> [What is expected] Transcribe the listing exactly, skipping every picture.

Data block START

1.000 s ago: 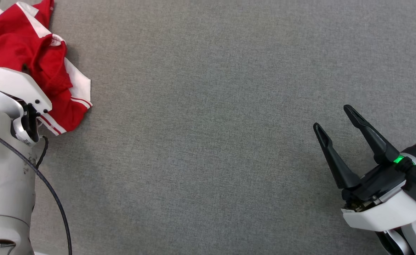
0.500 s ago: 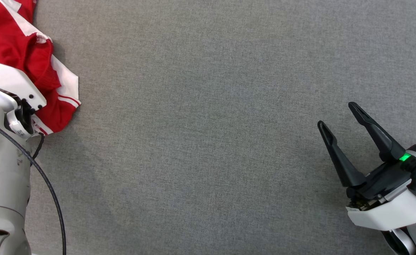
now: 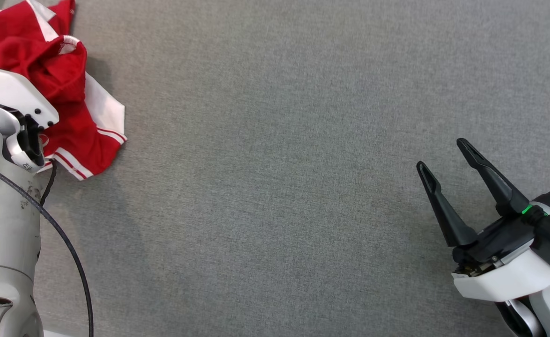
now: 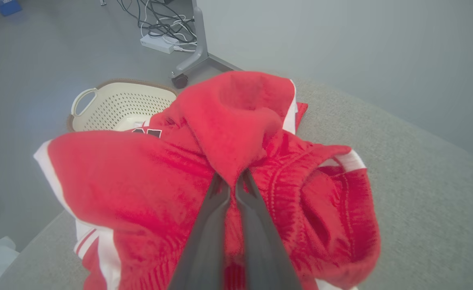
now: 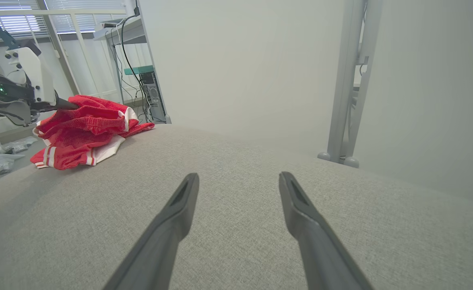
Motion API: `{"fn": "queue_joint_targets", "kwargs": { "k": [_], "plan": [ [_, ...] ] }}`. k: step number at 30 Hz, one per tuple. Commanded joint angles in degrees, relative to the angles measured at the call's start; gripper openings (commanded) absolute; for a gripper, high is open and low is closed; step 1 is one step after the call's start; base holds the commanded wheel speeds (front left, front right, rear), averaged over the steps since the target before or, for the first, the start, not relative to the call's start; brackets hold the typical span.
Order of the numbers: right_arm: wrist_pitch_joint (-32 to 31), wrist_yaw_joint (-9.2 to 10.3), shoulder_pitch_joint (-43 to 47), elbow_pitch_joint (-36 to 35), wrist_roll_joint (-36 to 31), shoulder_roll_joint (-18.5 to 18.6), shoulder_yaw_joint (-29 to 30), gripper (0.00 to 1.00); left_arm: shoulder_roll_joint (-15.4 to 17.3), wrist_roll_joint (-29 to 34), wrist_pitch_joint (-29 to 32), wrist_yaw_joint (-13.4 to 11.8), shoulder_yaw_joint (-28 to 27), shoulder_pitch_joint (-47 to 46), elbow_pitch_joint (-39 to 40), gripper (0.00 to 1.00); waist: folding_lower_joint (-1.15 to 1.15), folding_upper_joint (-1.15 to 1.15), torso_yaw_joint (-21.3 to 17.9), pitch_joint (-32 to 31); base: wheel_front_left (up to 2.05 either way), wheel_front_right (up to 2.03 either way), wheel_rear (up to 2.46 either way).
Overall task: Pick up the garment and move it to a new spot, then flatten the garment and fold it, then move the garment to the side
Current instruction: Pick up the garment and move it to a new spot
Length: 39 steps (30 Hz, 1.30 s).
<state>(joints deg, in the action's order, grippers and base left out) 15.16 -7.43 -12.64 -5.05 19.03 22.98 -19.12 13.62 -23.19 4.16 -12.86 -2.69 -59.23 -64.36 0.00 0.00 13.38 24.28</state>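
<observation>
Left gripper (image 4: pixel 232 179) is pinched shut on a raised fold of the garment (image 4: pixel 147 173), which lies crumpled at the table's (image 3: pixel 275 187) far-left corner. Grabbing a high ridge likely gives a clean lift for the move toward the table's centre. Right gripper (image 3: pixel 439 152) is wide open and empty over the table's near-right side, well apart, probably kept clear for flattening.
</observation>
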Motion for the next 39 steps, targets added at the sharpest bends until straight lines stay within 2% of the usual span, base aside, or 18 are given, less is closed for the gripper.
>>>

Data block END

> [Expected answer]
1.000 s ago: 
0.500 s ago: 
now: 
now: 
now: 
Motion API: `{"fn": "queue_joint_targets", "kwargs": { "k": [_], "plan": [ [_, ...] ] }}`. k: step number at 30 Hz, one per tuple. Commanded joint angles in degrees, relative to the angles measured at the call's start; gripper openings (commanded) absolute; for a gripper, high is open and low is closed; step 1 is one step after the call's start; base holds the commanded wheel speeds (front left, front right, rear), averaged over the steps since the target before or, for the first, the start, not relative to the call's start; brackets hold the typical span.
Order of the numbers: right_arm: wrist_pitch_joint (-32 to 31), wrist_yaw_joint (-9.2 to 10.3), shoulder_pitch_joint (-43 to 47), elbow_pitch_joint (-36 to 35), wrist_roll_joint (-36 to 31), shoulder_roll_joint (-18.5 to 18.6), shoulder_yaw_joint (-29 to 30), gripper (0.00 to 1.00); left_arm: shoulder_roll_joint (-15.4 to 17.3), wrist_roll_joint (-29 to 34), wrist_pitch_joint (-29 to 32), wrist_yaw_joint (-13.4 to 11.8), shoulder_yaw_joint (-28 to 27), shoulder_pitch_joint (-47 to 46), elbow_pitch_joint (-39 to 40), gripper (0.00 to 1.00); waist: folding_lower_joint (-1.15 to 1.15), folding_upper_joint (-1.15 to 1.15), torso_yaw_joint (-21.3 to 17.9), pitch_joint (-32 to 31); base: wheel_front_left (up to 2.05 either way), wheel_front_right (up to 2.03 either way), wheel_rear (up to 2.46 either way).
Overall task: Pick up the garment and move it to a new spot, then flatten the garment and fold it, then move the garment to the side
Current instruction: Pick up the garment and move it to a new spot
Length: 39 steps (30 Hz, 1.30 s).
<state>(joints deg, in the action's order, grippers and base left out) 15.16 -7.43 -12.64 -5.05 19.03 22.98 -19.12 13.62 -23.19 4.16 -12.86 -2.69 -59.23 -64.36 0.00 0.00 13.38 24.28</state>
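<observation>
Left gripper (image 4: pixel 232 179) is pinched shut on a raised fold of the garment (image 4: pixel 147 173), which lies crumpled at the table's (image 3: pixel 275 187) far-left corner. Grabbing a high ridge likely gives a clean lift for the move toward the table's centre. Right gripper (image 3: pixel 439 152) is wide open and empty over the table's near-right side, well apart, probably kept clear for flattening.
</observation>
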Motion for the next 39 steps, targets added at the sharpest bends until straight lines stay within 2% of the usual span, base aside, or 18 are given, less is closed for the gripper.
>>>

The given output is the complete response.